Work to be completed => Since pictures are not wanted in the copy, output only the rest of each record exactly.

Records for the exercise =>
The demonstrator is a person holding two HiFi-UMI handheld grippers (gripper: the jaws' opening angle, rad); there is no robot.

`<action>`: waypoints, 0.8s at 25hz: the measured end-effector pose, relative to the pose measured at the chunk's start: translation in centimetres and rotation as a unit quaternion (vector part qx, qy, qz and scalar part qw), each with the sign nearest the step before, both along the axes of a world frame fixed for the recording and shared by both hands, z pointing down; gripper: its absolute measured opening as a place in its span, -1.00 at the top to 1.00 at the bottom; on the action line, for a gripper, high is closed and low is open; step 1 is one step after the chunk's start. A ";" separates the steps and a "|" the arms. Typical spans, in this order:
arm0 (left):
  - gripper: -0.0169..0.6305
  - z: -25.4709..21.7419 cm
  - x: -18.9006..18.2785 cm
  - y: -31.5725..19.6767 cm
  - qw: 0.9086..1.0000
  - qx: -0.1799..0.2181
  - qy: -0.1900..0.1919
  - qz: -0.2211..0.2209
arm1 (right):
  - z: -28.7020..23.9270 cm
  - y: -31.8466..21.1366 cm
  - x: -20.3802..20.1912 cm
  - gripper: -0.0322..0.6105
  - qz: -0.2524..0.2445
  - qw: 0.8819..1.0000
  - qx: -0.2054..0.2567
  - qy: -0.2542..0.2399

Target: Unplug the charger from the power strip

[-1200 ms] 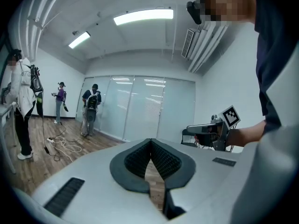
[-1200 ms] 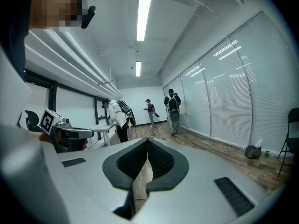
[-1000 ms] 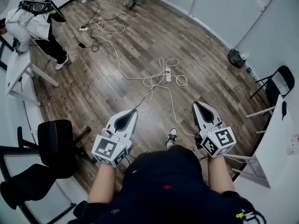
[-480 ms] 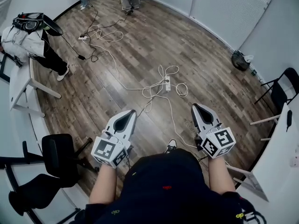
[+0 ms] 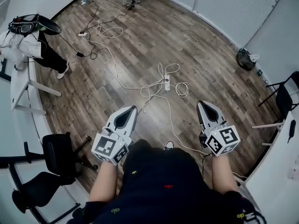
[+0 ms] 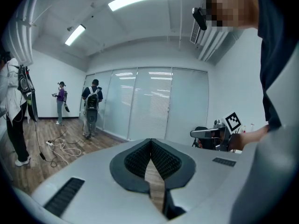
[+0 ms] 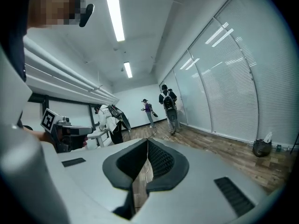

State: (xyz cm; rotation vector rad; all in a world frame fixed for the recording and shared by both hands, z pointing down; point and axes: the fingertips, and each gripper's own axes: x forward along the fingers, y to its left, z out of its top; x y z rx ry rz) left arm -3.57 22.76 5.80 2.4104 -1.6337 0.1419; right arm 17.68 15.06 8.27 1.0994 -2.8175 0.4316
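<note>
**Approach stage: power strip not yet reached, both jaws closed and empty**

Head view: The power strip (image 5: 167,84) lies on the wood floor (image 5: 210,64) at frame centre, in a tangle of white cable (image 5: 150,84). Any charger on it is too small to confirm. The left gripper (image 5: 131,108) and right gripper (image 5: 201,103) hover lower in the frame, well apart from it. Recommended: close in, pin the strip with one gripper, and draw the plug straight out with the other.

Left gripper view: jaws closed tip to tip, nothing between them.

Right gripper view: jaws likewise closed, holding nothing.
</note>
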 end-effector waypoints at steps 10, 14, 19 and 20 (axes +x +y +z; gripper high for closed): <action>0.89 2.5 -2.1 -8.4 0.999 -0.010 0.016 0.027 | 2.6 -6.2 -1.4 0.83 0.033 0.999 -0.019 0.013; 0.89 3.2 -5.2 -13.2 0.998 -0.009 0.018 0.051 | 2.8 -9.8 -4.3 0.83 0.057 0.998 -0.020 0.022; 0.89 4.5 -10.2 -19.5 0.996 -0.021 0.016 0.086 | 3.5 -14.8 -9.5 0.83 0.088 0.995 -0.028 0.040; 0.89 4.9 -11.1 -20.6 0.995 -0.024 0.014 0.095 | 3.6 -15.8 -10.4 0.83 0.095 0.994 -0.029 0.043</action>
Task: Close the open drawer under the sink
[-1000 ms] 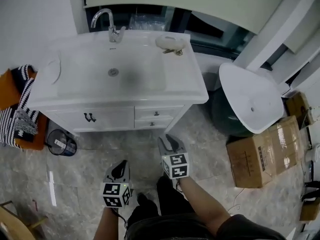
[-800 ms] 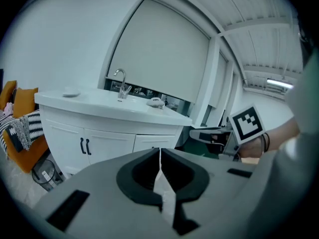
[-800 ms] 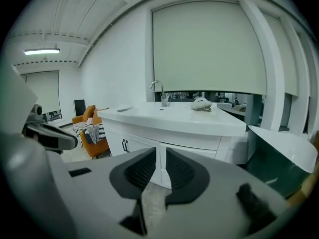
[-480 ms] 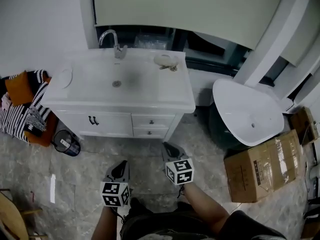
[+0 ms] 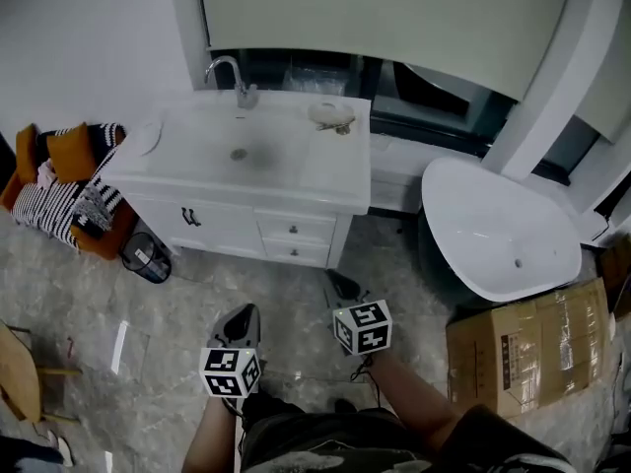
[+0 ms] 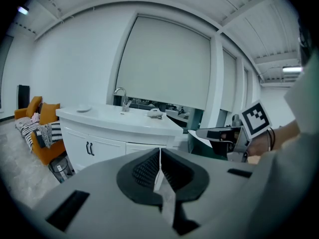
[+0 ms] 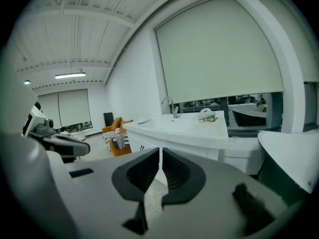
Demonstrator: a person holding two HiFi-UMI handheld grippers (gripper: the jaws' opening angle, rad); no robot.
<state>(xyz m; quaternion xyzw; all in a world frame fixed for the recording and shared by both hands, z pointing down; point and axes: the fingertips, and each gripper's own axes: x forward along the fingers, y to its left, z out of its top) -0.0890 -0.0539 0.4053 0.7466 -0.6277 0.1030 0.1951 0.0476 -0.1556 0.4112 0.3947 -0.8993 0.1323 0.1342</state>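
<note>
The white sink cabinet stands against the far wall, with the basin on top. Its two small drawers sit flush with the cabinet front, and none stands out. Both grippers hover over the floor, well short of the cabinet. My left gripper is shut with nothing in it, and it points at the cabinet. My right gripper is closing; its pads meet at the tips with nothing between them. In the right gripper view the cabinet lies ahead, a good step away.
A white tub-like fixture and a cardboard box stand at the right. A small bin sits by the cabinet's left corner. An orange seat with striped cloth is further left. A wooden chair is at the near left.
Both grippers have drawn back from the cabinet and risen, and the cabinet now looks smaller and farther. The right jaws have come together. The drawers look flush in all frames.
</note>
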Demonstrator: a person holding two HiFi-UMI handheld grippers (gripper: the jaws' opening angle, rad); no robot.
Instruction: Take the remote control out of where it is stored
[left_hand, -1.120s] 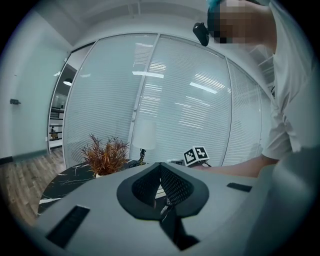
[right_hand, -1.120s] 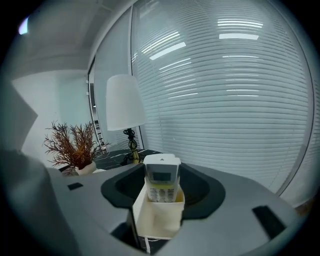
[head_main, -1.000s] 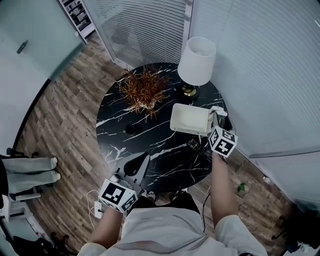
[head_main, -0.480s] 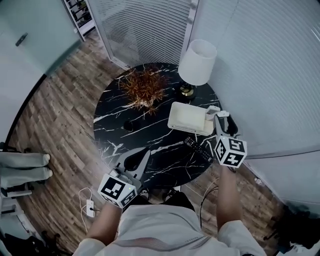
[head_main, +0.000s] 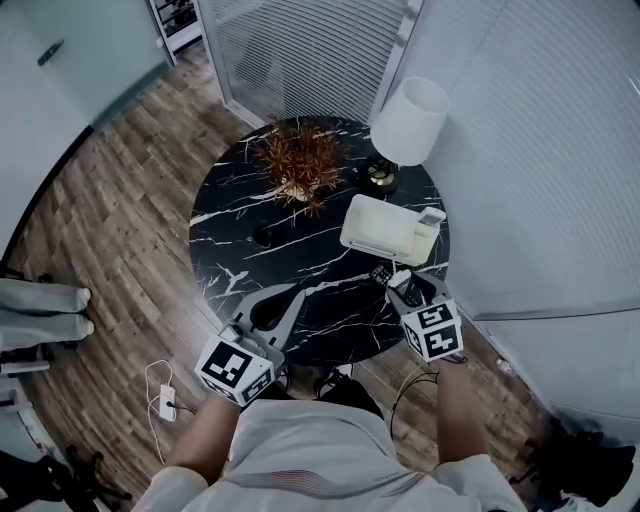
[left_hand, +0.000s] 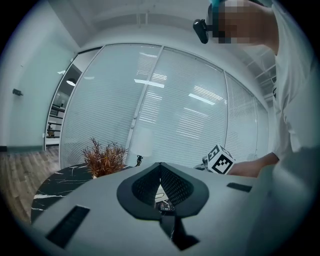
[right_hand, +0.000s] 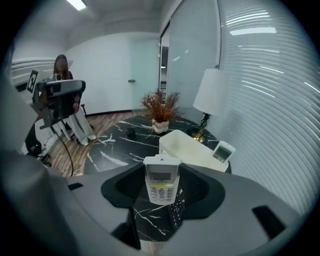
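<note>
One white remote control (right_hand: 161, 180) sits clamped between the jaws of the right gripper (head_main: 405, 292). It is lifted clear of the black marble table (head_main: 240, 240) and hangs just in front of the white storage box (head_main: 378, 228). The jaws press on its long edges at about mid-body, with the screen end pointing away and the keypad nearer the gripper. A second remote (head_main: 431, 219) stands upright in the narrow end compartment of the box. A black remote (right_hand: 175, 212) lies flat on the table beneath the held one. The left gripper (head_main: 275, 312) hangs over the near edge of the table, its jaws closed tip to tip on nothing.

The held remote looks light and stiff, a smooth plastic shell that could slide if the squeeze slackens. The long flat edges seem the right place to hold it, since that keeps pressure off the display and buttons. A hold near the middle should stop either end from tipping. It is probably not fragile, though a drop onto the hard marble could crack the screen or pop the battery cover. With the remote already outside the box, the removal looks essentially done
</note>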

Completed task =>
The demonstrator is a person holding two HiFi-UMI handheld grippers (gripper: the jaws' opening angle, rad); there is no robot.

`<action>`: waypoints, 0.8s at 25hz: the measured end-effector pose, relative to the pose measured at the chunk's start: translation in centimetres and rotation as a unit quaternion (vector part qx, qy, qz and scalar part qw), each with the sign nearest the step before, both along the axes of a world frame fixed for the recording and shared by both hands, z pointing down; gripper: its absolute measured opening as a place in its span, -1.00 at the top to 1.00 at the bottom; on the action line, for a gripper, high is closed and low is open; step 1 is one step after the chunk's start. A ";" separates the steps and a "|" the arms. Typical spans, in this order:
arm0 (left):
  - gripper: -0.0169..0.6305
  - z: -25.4709..21.7419 cm
  - x: -18.9006..18.2785 cm
  - y: -31.5725..19.6767 cm
  - qw: 0.9086..1.0000
  - qx: -0.1799..0.2181
  - qy: -0.1900..0.1919
  - qz: -0.2211..0.2209
arm1 (right):
  - z: -28.7020..23.9270 cm
  - y: -31.8466..21.1366 cm
  - x: -20.3802..20.1912 cm
  - gripper: -0.0322..0.6105
  - qz: -0.2524..0.2445
  - qw: 0.8819..1.0000
  - qx: -0.2054..0.2567
  - qy: -0.2542..0.2399

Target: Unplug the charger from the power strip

[-1200 ms] 
[-1200 ms] 
[-1000 ms] 
[-480 ms] 
[+0 ms] 
[+0 ms] 
[+0 ms] 

State: (xyz cm; rotation vector rad; all in a world frame fixed for the recording and shared by both hands, z pointing down; point and axes: the fingertips, and each gripper's own axes: x forward along the fingers, y to its left, z out of its top; x y z rx ry rz) left arm -3.57 22.76 5.80 2.4104 -1.6337 0.1419; right arm 17.68 15.06 8.27 1.0994 -2.8175 0.4316
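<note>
**Approach stage: power strip not yet reached, both jaws closed and empty**

Head view: The power strip (image 5: 167,84) lies on the wood floor (image 5: 210,64) at frame centre, in a tangle of white cable (image 5: 150,84). Any charger on it is too small to confirm. The left gripper (image 5: 131,108) and right gripper (image 5: 201,103) hover lower in the frame, well apart from it. Recommended: close in, pin the strip with one gripper, and draw the plug straight out with the other.

Left gripper view: jaws closed tip to tip, nothing between them.

Right gripper view: jaws likewise closed, holding nothing.
</note>
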 end-effector waypoints at steps 10, 14, 19 and 20 (axes +x +y +z; gripper high for closed): <action>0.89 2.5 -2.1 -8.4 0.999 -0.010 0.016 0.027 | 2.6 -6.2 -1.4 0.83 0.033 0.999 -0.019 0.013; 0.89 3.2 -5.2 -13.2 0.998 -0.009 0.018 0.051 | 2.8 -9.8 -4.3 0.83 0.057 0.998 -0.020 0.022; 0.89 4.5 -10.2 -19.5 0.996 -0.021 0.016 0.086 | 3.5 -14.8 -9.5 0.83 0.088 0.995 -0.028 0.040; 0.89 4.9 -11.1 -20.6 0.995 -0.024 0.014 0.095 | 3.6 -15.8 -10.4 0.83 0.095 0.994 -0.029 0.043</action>
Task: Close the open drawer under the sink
[-1000 ms] 
[-800 ms] 
[-800 ms] 
[-480 ms] 
[+0 ms] 
[+0 ms] 
[+0 ms] 
Demonstrator: a person holding two HiFi-UMI handheld grippers (gripper: the jaws' opening angle, rad); no robot.
<state>(xyz m; quaternion xyzw; all in a world frame fixed for the recording and shared by both hands, z pointing down; point and axes: the fingertips, and each gripper's own axes: x forward along the fingers, y to its left, z out of its top) -0.0890 -0.0539 0.4053 0.7466 -0.6277 0.1030 0.1951 0.0476 -0.1556 0.4112 0.3947 -0.8993 0.1323 0.1342</state>
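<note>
The white sink cabinet stands against the far wall, with the basin on top. Its two small drawers sit flush with the cabinet front, and none stands out. Both grippers hover over the floor, well short of the cabinet. My left gripper is shut with nothing in it, and it points at the cabinet. My right gripper is closing; its pads meet at the tips with nothing between them. In the right gripper view the cabinet lies ahead, a good step away.
A white tub-like fixture and a cardboard box stand at the right. A small bin sits by the cabinet's left corner. An orange seat with striped cloth is further left. A wooden chair is at the near left.
Both grippers have drawn back from the cabinet and risen, and the cabinet now looks smaller and farther. The right jaws have come together. The drawers look flush in all frames.
</note>
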Demonstrator: a person holding two HiFi-UMI handheld grippers (gripper: the jaws' opening angle, rad); no robot.
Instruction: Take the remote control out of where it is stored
[left_hand, -1.120s] 
[right_hand, -1.120s] 
[head_main, -1.000s] 
[head_main, -0.480s] 
[head_main, +0.000s] 
[left_hand, +0.000s] 
[right_hand, +0.000s] 
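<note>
One white remote control (right_hand: 161, 180) sits clamped between the jaws of the right gripper (head_main: 405, 292). It is lifted clear of the black marble table (head_main: 240, 240) and hangs just in front of the white storage box (head_main: 378, 228). The jaws press on its long edges at about mid-body, with the screen end pointing away and the keypad nearer the gripper. A second remote (head_main: 431, 219) stands upright in the narrow end compartment of the box. A black remote (right_hand: 175, 212) lies flat on the table beneath the held one. The left gripper (head_main: 275, 312) hangs over the near edge of the table, its jaws closed tip to tip on nothing.

The held remote looks light and stiff, a smooth plastic shell that could slide if the squeeze slackens. The long flat edges seem the right place to hold it, since that keeps pressure off the display and buttons. A hold near the middle should stop either end from tipping. It is probably not fragile, though a drop onto the hard marble could crack the screen or pop the battery cover. With the remote already outside the box, the removal looks essentially done
</note>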

The exercise is done; no more work remains.